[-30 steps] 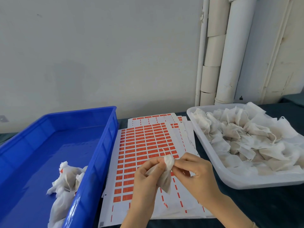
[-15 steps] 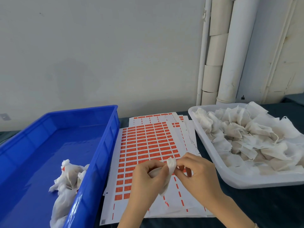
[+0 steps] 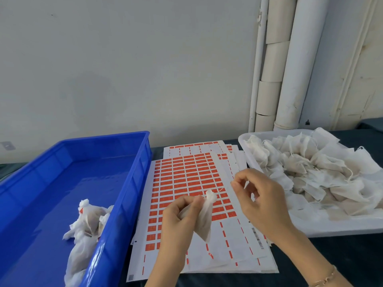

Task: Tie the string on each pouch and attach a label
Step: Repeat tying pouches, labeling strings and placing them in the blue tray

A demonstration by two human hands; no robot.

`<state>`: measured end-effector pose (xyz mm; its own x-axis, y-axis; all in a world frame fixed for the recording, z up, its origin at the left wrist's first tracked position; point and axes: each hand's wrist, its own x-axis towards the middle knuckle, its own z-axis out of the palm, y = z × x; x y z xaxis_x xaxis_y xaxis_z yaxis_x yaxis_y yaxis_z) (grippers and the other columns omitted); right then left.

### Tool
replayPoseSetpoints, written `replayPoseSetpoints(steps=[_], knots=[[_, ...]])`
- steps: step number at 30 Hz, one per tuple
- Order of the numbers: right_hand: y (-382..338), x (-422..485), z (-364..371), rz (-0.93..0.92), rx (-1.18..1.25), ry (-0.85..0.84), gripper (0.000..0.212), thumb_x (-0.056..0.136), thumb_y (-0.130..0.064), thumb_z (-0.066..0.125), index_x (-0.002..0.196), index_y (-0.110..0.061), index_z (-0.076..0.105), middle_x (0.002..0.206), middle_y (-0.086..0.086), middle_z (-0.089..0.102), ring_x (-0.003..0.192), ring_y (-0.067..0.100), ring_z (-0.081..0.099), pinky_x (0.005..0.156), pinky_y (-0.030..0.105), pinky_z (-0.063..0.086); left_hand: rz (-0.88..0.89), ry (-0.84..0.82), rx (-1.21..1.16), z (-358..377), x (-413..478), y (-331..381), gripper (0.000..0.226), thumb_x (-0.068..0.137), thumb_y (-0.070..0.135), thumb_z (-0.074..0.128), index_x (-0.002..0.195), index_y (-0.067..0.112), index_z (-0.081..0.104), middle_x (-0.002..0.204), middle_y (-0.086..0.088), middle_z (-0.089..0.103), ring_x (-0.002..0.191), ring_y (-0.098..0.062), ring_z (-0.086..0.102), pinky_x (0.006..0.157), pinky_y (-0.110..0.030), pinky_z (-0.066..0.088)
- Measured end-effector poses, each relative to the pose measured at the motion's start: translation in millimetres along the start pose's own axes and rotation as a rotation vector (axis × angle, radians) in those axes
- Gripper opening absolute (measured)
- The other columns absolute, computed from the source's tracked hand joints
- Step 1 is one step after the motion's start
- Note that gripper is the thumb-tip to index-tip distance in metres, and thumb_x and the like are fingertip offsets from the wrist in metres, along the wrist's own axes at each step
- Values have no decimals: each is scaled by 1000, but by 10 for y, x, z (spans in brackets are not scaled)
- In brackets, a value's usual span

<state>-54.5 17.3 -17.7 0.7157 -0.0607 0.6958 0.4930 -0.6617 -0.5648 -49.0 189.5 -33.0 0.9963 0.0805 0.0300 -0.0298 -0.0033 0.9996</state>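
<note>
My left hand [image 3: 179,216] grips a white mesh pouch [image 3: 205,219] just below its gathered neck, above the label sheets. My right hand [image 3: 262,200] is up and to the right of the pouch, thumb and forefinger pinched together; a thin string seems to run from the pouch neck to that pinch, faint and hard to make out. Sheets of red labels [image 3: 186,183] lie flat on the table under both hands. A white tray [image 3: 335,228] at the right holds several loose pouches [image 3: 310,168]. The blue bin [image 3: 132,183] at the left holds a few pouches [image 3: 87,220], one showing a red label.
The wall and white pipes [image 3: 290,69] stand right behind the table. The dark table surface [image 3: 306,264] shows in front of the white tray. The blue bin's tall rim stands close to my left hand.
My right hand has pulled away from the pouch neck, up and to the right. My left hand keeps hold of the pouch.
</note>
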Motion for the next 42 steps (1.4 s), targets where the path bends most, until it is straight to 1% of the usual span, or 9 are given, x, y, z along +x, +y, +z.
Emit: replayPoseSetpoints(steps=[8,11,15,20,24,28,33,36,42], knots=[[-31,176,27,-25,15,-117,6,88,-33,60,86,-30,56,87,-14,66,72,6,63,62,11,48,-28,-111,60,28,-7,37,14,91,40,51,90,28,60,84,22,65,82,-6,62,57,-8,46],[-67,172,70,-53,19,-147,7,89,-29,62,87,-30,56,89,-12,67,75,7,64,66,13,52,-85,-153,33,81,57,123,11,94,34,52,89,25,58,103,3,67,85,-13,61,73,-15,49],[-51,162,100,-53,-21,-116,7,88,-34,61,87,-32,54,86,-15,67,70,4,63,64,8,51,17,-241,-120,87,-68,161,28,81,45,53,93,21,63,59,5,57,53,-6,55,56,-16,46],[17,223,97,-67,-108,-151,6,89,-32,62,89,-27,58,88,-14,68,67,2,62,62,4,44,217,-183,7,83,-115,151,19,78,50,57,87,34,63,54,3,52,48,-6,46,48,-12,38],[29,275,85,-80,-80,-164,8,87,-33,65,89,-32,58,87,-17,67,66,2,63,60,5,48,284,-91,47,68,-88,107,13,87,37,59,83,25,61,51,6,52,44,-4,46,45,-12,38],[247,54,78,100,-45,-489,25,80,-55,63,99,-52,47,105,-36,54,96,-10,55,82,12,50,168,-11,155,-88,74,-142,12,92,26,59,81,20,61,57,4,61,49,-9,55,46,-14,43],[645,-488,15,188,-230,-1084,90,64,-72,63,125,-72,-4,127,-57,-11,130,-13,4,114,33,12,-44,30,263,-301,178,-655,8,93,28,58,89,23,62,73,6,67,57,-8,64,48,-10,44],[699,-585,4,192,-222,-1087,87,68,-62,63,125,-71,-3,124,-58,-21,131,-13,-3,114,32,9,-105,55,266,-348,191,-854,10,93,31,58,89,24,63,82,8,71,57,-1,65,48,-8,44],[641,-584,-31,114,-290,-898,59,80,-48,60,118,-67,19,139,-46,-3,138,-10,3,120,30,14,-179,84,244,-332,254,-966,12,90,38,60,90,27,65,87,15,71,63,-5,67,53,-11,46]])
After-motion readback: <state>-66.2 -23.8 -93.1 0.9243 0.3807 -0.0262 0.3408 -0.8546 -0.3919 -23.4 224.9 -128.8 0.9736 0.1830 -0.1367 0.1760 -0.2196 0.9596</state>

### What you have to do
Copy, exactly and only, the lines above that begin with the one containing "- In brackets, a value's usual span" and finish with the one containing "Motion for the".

### Output
- In brackets, a value's usual span

<state>-54.5 17.3 -17.7 0.7157 -0.0607 0.6958 0.4930 -0.6617 -0.5648 -49.0 189.5 -33.0 0.9963 0.0805 0.0300 -0.0298 -0.0033 0.9996</state>
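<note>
My left hand [image 3: 179,216] grips a white mesh pouch [image 3: 205,219] just below its gathered neck, above the label sheets. My right hand [image 3: 262,200] is up and to the right of the pouch, thumb and forefinger pinched together; a thin string seems to run from the pouch neck to that pinch, faint and hard to make out. Sheets of red labels [image 3: 186,183] lie flat on the table under both hands. A white tray [image 3: 335,228] at the right holds several loose pouches [image 3: 310,168]. The blue bin [image 3: 132,183] at the left holds a few pouches [image 3: 87,220], one showing a red label.
The wall and white pipes [image 3: 290,69] stand right behind the table. The dark table surface [image 3: 306,264] shows in front of the white tray. The blue bin's tall rim stands close to my left hand.
My right hand has pulled away from the pouch neck, up and to the right. My left hand keeps hold of the pouch.
</note>
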Motion for the next 42 steps (1.4 s), targets where the path bends most, until it is straight to 1% of the usual span, or 9 are given, x, y, z along +x, +y, +z.

Work on the answer has been completed.